A regional moratorium on the most hazardous rodenticides, paired with investment in proven integrated pest management alternatives, would protect wildlife, pets and people, while preserving nature’s best rodent control: healthy predators.
Predators and scavengers range across cities, farms and forests.
A single poisoned prey animal can carry secondary exposure far beyond where bait was placed, imperiling sensitive species like northern spotted owls, condors and river-linked wildlife—and the pets and children who share these landscapes.
“Professional-use only” rules and distance-to-structure limits leave gaping holes: products persist in tissues, bait stations are breached by non-targets and enforcement is impractical across thousands of applications.
A regional ban would close cross-border loopholes, simplify compliance and steer governments, businesses and homeowners toward integrated pest management—sanitation, exclusion, habitat modification and targeted trapping—that actually reduces rodent pressure without seeding the food web with toxicants.
In short: a ban best protects both sensitive species and families—and restores nature’s own rodent control.
Remedies
Raptors Are the Solution (RATS) is an invaluable resource for anti-rodenticide advocacy and has been a leader in the recent successful campaigns for California’s newly expanded rodenticide moratoriums.
Here are takeaways that anyone can implement:
• Contact state legislators for statewide and regional bans on all rodenticides and the U.S. Congressional Subcommittee on Conservation, Climate, Forestry and Natural Resources for a national ban on all rodenticides.
• If you have a rat problem in your home, work or farm, use alternative solutions to rodenticides, including sprinkling cayenne pepper on rat trails and/or placing dry ice in rat burrows to drive them out. As a last resort, you can also use electric zappers or snap traps in locations inaccessible to pets or children.
• Of course, it’s always best to prevent rats from moving in and becoming a problem in the first place.
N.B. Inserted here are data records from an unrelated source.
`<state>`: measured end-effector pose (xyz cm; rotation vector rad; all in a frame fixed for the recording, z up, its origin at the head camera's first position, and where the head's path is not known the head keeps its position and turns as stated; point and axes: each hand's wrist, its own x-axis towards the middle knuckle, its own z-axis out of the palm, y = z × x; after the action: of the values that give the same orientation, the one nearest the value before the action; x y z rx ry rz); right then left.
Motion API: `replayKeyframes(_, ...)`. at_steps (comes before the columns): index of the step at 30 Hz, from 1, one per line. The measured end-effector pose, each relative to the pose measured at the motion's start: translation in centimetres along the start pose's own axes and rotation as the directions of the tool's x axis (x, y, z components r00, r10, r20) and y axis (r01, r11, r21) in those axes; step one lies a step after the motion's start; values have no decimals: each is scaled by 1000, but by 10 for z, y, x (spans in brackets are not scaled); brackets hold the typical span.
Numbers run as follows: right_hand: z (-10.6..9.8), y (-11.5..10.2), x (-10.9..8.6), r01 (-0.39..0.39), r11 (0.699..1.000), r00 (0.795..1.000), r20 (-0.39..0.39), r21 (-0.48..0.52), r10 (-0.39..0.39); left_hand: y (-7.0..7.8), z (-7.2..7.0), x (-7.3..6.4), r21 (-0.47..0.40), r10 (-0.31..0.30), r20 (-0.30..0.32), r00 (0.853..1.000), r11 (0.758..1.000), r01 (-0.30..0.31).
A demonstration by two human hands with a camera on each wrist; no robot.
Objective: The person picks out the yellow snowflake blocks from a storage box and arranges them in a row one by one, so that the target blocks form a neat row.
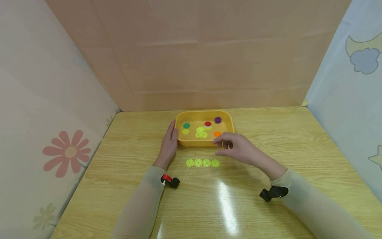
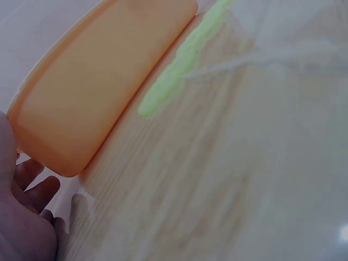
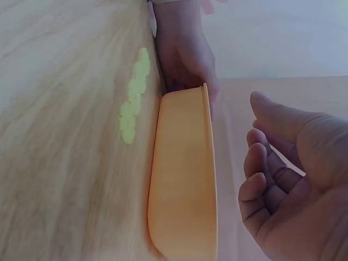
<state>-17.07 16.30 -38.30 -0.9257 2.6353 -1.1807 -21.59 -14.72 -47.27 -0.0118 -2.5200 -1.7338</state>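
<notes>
A yellow-orange plastic tray [image 1: 197, 143] stands on the table and holds several small notched flower discs. My left hand [image 1: 168, 144] rests along the tray's left outer wall; in the left wrist view its fingers [image 2: 44, 191] are relaxed beside the tray's end. Near the tray's front right corner my right hand [image 1: 238, 148] hovers, thumb and forefinger apart and the other fingers loosely bent. Nothing shows between its fingers [image 3: 254, 187] in the right wrist view. In front of the tray lies a straight row of several yellow-green flower discs [image 1: 198, 163], side by side.
Inside the tray are more yellow-green discs [image 1: 200, 131], a green disc [image 1: 186, 125], a red disc [image 1: 207, 123], a purple disc [image 1: 218, 120] and an orange disc [image 1: 217, 134]. Fabric screens [image 1: 197, 59] rise behind and at both sides of the wooden table [image 1: 134, 139].
</notes>
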Motion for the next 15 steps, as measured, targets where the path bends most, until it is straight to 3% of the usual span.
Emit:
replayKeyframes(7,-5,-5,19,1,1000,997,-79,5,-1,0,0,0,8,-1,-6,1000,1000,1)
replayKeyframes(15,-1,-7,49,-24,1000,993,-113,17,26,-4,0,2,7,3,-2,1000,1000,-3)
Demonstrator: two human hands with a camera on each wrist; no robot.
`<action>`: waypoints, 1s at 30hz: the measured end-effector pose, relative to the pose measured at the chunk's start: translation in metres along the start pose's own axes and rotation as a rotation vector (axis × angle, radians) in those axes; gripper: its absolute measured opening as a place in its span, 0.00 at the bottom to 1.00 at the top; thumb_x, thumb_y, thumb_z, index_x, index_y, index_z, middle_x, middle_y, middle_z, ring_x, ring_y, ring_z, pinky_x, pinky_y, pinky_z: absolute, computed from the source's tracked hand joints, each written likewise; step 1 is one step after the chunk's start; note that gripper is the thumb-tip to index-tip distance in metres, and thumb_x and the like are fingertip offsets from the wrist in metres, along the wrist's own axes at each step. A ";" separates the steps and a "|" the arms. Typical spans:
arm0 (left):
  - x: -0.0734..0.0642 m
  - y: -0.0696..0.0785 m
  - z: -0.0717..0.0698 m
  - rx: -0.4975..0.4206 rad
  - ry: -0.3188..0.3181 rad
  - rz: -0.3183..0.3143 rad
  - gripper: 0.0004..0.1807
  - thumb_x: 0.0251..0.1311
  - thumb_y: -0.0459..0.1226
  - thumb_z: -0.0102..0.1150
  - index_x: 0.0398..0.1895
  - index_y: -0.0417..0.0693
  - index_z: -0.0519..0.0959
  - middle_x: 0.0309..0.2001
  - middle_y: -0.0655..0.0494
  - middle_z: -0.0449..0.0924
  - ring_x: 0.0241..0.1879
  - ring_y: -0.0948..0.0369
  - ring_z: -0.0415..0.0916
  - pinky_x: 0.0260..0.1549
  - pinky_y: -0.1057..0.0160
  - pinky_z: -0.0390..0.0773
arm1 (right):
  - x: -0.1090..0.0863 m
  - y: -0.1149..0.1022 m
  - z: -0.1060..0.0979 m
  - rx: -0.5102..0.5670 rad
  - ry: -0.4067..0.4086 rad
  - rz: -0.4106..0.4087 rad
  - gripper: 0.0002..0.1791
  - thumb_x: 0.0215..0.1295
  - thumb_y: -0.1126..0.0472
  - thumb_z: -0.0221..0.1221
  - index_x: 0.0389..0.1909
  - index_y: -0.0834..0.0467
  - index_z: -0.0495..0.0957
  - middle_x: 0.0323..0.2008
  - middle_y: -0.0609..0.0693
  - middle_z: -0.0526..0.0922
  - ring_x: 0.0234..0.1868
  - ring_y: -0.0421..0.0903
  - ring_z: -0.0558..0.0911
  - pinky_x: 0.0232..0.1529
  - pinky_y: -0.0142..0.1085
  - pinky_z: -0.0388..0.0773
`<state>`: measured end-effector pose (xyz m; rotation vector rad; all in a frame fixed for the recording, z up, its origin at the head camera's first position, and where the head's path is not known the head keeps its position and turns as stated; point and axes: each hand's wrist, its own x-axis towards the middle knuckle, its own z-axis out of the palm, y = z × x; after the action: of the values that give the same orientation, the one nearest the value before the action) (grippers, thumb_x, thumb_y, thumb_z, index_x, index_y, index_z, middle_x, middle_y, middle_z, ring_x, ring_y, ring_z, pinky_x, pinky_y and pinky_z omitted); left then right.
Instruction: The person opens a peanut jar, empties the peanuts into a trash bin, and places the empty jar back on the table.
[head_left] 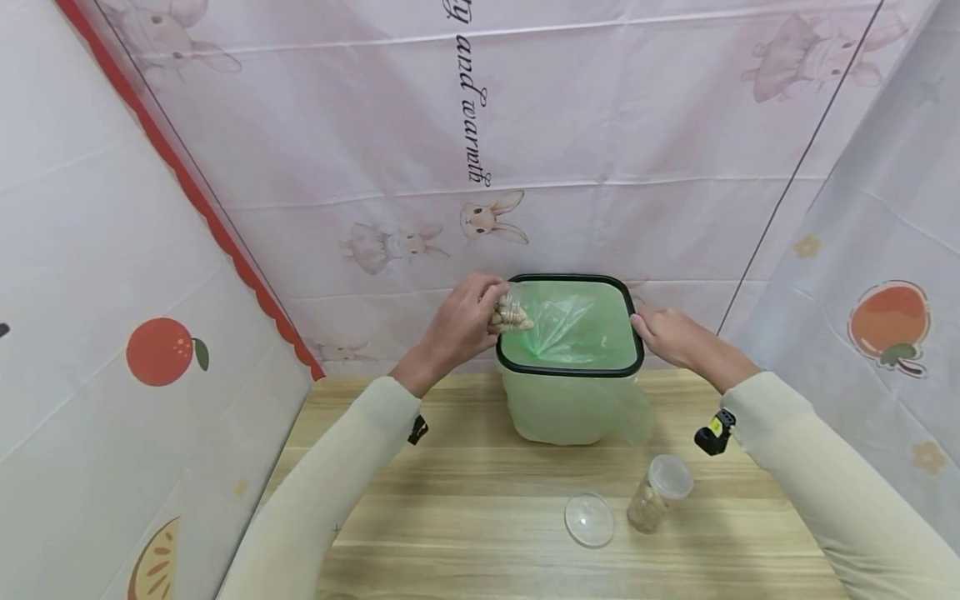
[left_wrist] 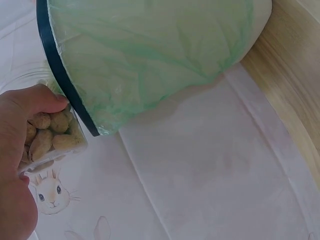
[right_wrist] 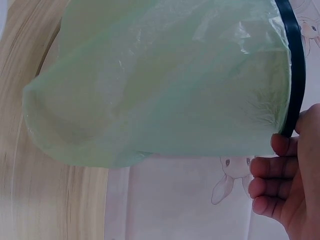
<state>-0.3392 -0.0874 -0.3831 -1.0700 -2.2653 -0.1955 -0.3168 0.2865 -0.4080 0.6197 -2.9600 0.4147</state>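
Observation:
A trash bin (head_left: 558,417) with a black rim (head_left: 570,372) stands at the table's back, lined with a thin green plastic bag (head_left: 558,321). My left hand (head_left: 467,321) grips a clear jar of peanuts (head_left: 510,312), tipped sideways at the bin's left rim with its mouth toward the inside. In the left wrist view, unshelled peanuts (left_wrist: 42,142) show through the jar wall, and the thumb lies along it by the rim. My right hand (head_left: 667,333) pinches the rim's right side; the right wrist view shows its thumb and forefinger at the rim (right_wrist: 297,75).
Nearer on the wooden table (head_left: 465,533) lies a clear round lid (head_left: 589,520). Beside it, a second clear jar (head_left: 651,502) with a lid on holds more pale contents. Printed cloth walls (head_left: 600,225) enclose the table at the back and both sides.

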 end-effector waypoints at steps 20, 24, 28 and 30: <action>0.000 -0.001 0.003 -0.018 0.054 0.044 0.33 0.50 0.27 0.70 0.64 0.41 0.76 0.60 0.44 0.78 0.61 0.50 0.76 0.75 0.49 0.69 | 0.000 -0.001 -0.001 0.006 -0.032 0.027 0.24 0.85 0.56 0.37 0.49 0.69 0.77 0.45 0.69 0.86 0.57 0.71 0.83 0.57 0.63 0.78; 0.000 -0.002 0.004 -0.013 0.070 0.052 0.33 0.50 0.26 0.69 0.64 0.41 0.76 0.59 0.44 0.79 0.60 0.50 0.76 0.73 0.48 0.71 | -0.001 -0.002 -0.002 0.001 -0.031 0.023 0.24 0.85 0.56 0.37 0.48 0.69 0.77 0.45 0.70 0.86 0.57 0.71 0.82 0.58 0.63 0.78; 0.000 -0.002 0.005 0.004 0.066 0.045 0.33 0.51 0.27 0.69 0.64 0.41 0.76 0.60 0.44 0.78 0.61 0.50 0.76 0.75 0.51 0.68 | -0.001 -0.002 -0.001 0.001 -0.031 0.022 0.24 0.85 0.55 0.36 0.50 0.69 0.77 0.47 0.71 0.86 0.58 0.71 0.82 0.59 0.63 0.77; -0.001 -0.002 0.005 0.015 0.069 0.046 0.33 0.51 0.28 0.69 0.64 0.40 0.76 0.61 0.44 0.78 0.63 0.50 0.76 0.76 0.52 0.68 | -0.001 -0.002 -0.001 0.004 -0.030 0.023 0.24 0.85 0.55 0.36 0.51 0.69 0.76 0.48 0.71 0.85 0.59 0.71 0.82 0.59 0.63 0.77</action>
<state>-0.3425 -0.0871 -0.3872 -1.0899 -2.1754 -0.1931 -0.3152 0.2854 -0.4071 0.5979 -2.9983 0.4173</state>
Preventative measures include keeping your home, office and yard clean, and checking regularly for and remedying holes where rats could squeeze through. Clearing away yard debris and getting rid of ivy that rats love to make their homes is also helpful.
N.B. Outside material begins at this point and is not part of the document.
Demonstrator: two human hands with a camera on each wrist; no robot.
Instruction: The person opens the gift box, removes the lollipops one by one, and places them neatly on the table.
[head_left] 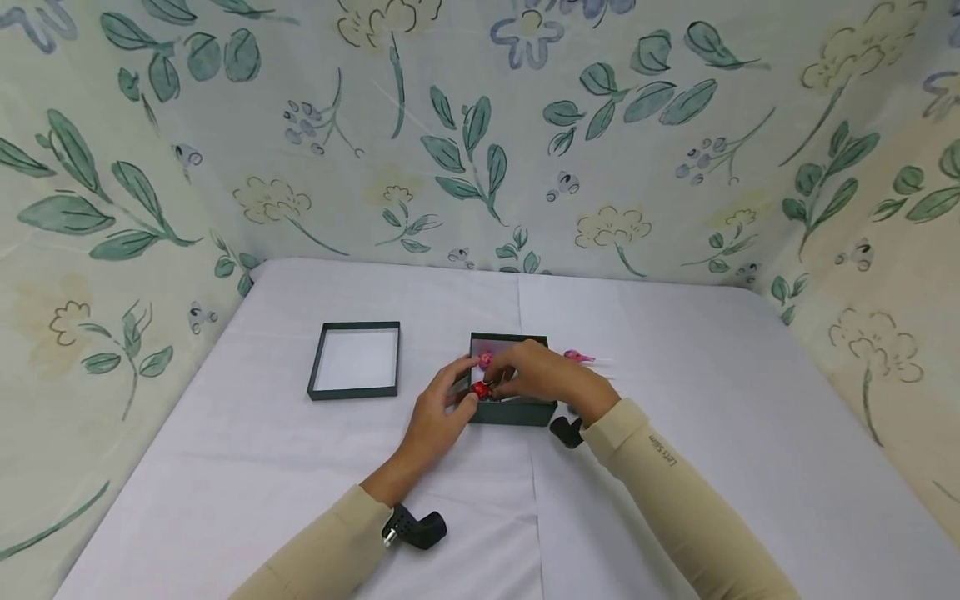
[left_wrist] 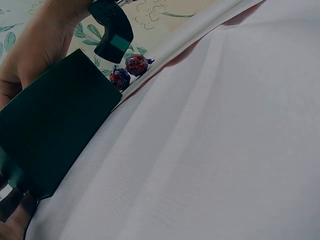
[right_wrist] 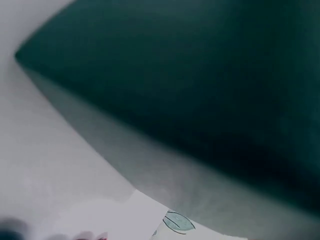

In extreme cases, if you do choose to hire a pest control company, remember to check that they won’t use rodenticides.
The views expressed in this article belong solely to its author and do not necessarily reflect the opinions of anyone else associated with Columbia Insight.


Several years ago, my wife and I were surprised to see a Great Horned Owl in our yard a few weeks before Thanksgiving. It hung around mostly on the branch of a birch tree, ignoring the crows and even hummingbirds who were alarmed by its presence. Less than a week later, our neighbor found the owl dead in her backyard. It looked like it had been eaten out from the inside. We took it to the (now) Bird Alliance. The autopsy concluded that it had eaten a poison rat. As often as we’ve told that story, we have been unable to persuade any of our neighbors to stop using rat poison.